──────── Information supplied ────────

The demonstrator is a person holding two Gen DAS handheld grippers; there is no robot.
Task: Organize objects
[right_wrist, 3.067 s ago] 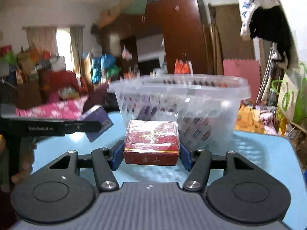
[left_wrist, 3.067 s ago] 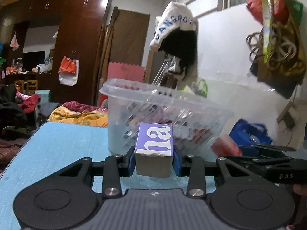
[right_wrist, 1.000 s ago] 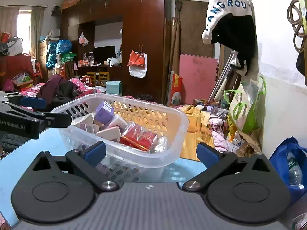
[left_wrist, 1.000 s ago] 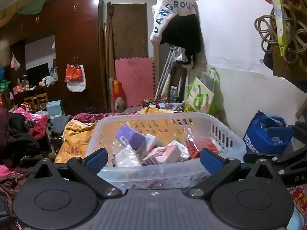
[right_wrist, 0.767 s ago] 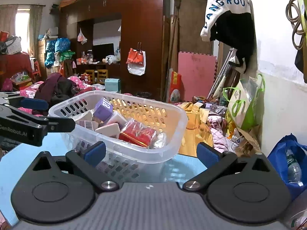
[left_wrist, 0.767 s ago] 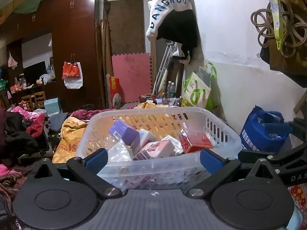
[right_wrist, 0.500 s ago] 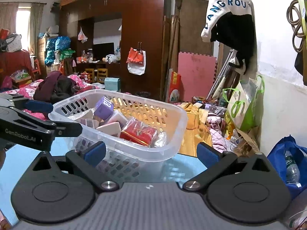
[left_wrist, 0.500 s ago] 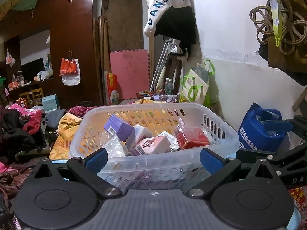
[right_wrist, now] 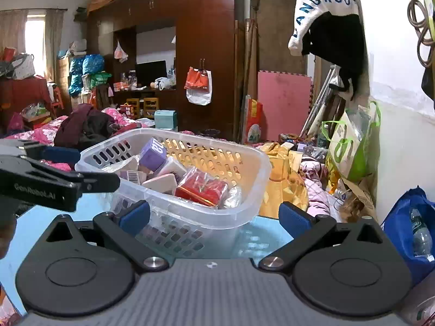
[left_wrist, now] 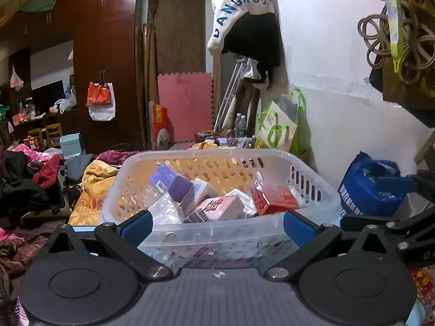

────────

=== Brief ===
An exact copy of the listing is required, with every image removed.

=== Exercise result ===
The demonstrator is a person holding two Gen DAS handheld grippers; there is no robot.
Task: Organize objects
[right_wrist, 3.067 s ago] 
[left_wrist, 3.067 s ago] 
[right_wrist, 1.000 s ago] 
[left_wrist, 1.000 s ago] 
[right_wrist, 0.767 s ago] 
[left_wrist, 0.767 s ago] 
[right_wrist, 0.500 s ago] 
[left_wrist, 0.500 s ago] 
[right_wrist, now] 
[left_wrist, now] 

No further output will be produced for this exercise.